As Zephyr, an anonymous artist, so eloquently puts it: ‘Rather than fear AI, I will strive to learn from it, to adapt and grow alongside it. For in the end, it is not the tools we use that define us, but the passion, the vision, and the indomitable human spirit that guides our creative journey. Anxiety of AI may be real, but so too is the limitless potential of the human imagination. And that is a force that no machine can ever fully replicate or replace.’

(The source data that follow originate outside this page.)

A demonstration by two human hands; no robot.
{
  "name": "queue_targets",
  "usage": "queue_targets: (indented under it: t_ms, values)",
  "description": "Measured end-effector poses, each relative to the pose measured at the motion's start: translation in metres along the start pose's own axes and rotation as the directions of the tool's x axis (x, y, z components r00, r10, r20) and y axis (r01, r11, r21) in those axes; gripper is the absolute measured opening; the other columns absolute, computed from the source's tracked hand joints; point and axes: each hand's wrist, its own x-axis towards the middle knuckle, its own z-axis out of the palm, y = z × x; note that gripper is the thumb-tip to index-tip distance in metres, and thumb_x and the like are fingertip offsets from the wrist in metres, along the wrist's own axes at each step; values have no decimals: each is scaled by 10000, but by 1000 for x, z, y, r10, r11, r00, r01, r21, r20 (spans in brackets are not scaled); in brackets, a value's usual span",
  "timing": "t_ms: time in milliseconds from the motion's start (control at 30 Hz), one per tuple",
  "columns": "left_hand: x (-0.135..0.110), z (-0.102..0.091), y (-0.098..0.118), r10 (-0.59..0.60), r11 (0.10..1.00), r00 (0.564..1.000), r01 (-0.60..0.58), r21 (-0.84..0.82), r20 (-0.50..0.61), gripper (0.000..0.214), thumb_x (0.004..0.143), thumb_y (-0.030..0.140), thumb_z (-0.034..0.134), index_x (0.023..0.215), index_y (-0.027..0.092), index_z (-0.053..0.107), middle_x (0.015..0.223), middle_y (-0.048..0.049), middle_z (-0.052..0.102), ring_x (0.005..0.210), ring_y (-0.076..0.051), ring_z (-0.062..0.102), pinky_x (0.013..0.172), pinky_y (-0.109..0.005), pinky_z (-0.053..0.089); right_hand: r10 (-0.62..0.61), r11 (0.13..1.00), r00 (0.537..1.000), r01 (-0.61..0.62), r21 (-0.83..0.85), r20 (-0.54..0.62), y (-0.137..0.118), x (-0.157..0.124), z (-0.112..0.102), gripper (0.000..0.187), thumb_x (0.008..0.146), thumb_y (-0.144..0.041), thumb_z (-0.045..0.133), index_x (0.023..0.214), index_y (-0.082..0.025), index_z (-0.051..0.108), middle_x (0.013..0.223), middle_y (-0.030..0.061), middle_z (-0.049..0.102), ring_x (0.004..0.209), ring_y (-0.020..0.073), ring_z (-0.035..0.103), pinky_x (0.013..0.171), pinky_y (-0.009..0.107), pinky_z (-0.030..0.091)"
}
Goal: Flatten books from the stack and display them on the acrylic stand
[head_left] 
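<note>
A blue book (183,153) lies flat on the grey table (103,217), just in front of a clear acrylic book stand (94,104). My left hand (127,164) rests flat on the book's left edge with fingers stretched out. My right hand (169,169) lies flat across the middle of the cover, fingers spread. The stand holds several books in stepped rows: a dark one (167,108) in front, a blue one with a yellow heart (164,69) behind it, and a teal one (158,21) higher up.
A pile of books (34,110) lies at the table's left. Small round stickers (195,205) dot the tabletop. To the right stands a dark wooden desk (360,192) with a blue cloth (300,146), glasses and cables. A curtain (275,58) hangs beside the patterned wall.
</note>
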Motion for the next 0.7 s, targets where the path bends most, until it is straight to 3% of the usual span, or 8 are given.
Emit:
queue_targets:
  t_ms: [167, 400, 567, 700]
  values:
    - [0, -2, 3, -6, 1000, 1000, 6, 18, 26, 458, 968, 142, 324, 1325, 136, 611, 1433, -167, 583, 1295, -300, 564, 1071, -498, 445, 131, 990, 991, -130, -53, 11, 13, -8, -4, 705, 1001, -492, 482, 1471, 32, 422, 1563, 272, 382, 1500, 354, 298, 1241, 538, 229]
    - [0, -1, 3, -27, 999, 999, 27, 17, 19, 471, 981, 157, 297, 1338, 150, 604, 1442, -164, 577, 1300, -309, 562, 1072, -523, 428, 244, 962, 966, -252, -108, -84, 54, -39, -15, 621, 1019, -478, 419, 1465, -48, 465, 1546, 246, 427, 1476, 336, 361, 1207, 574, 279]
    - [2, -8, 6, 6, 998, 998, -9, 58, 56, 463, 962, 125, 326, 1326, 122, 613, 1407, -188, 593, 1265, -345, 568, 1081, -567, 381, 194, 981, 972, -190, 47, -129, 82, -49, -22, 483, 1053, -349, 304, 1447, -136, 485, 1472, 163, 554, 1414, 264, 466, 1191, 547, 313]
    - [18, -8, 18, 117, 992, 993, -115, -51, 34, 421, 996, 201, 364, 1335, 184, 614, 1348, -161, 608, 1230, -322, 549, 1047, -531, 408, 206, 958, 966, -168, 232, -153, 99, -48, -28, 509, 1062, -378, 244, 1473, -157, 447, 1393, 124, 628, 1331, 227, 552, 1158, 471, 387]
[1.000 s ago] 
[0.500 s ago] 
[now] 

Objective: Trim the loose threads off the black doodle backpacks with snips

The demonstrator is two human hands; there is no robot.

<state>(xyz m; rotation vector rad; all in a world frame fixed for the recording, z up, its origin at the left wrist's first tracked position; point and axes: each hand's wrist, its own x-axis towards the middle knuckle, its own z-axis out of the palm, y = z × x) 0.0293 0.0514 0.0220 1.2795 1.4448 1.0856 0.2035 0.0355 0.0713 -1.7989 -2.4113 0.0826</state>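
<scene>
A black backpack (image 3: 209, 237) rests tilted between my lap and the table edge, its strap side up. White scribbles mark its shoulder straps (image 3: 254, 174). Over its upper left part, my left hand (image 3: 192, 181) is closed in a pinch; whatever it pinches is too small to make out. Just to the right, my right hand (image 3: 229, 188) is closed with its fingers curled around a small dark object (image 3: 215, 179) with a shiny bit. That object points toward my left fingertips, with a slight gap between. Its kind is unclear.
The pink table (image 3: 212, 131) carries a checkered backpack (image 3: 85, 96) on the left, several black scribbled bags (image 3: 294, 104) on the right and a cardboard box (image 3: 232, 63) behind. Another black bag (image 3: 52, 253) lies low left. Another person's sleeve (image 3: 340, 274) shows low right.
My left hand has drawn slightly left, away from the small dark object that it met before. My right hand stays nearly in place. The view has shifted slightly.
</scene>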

On an equally constructive note, OpenAI’s recent deals with the Financial Times and Reddit signify a change in course for the prominent tech provider. Similar partnerships are gaining traction (such as content licensing deals with the Associated Press, Le Monde, El País, and Bild) as traditional media institutions adapt to the inevitable shared future of an open-source ecosystem.
But the question remains, will such initiatives uphold the ethical premise of OpenAI amid frantic innovation. In a disturbing sequence of events, Microsoft (a dominant stockholder of OpenAI) laid off an entire ethical team back in January 2023, while shockingly, as of May 2024, OpenAI’s long-term AI risk team has been disbanded. Evidently, market share supersedes moral compass for this strategic partnership. Left unchecked, the ramifications are dire: technocratic reign prioritising ‘shiny products’ over human safety.
Reducing the vulnerabilities reported in Large Language Models is crucial at this foundational phase. In an alarming publication on the scalable extraction of training data, DeepMind researchers at Cornell University demonstrate that open-LLMs (Pythia or GPT-Neo), semi-open-LLMs (LLaMA or Falcon) and closed-LLMs (ChatGPT) are all prone to adversarial attacks — estimating that a gigabyte of ChatGPTs training data set could be extracted at a rate of 150x higher than when behaving properly.
As superintelligence emerges amid our relentless quest for productivity gains, an inevitable near-term AGI event horizon beckons: Is this the biggest epistemological experiment to which none of us have consented?
Indeed, more questions should be asked at such a critical juncture in our journey to AGI. A pause in large-scale open source experimentation may not be such a bad thing after all, if collective effort results in a more resolute framework to developing ethical AI.
What the experts are saying about AI-nxiety
‘Look at how it [AI] was five years ago and how it is now. Take the difference and propagate it forwards. That’s scary.’
Geoffrey Hinton
‘By far, the greatest danger of Artificial Intelligence is that people conclude too early that they understand it.’
Eliezer Yudkowsky
‘The real danger is not that machines more intelligent than we are will usurp us as captains of our destinies, but that we will over-estimate the comprehension of our latest thinking tools, prematurely ceding authority to them far beyond their competence.’
Daniel Dennett
‘Within 10 years computers won’t even keep us as pets.’
Marvin Minsky
‘Artificial intelligence will reach human levels by around 2029. Follow that out further to, say, 2045, we will have multiplied the intelligence, the human biological machine intelligence of our civilization a billion-fold.’
Ray Kurzweil
‘My guess is that we’ll have AI that is smarter than any one human probably around the end of next year [2025].’
Elon Musk
‘The rise of powerful AI will either be the best or the worst thing ever to happen to humanity.’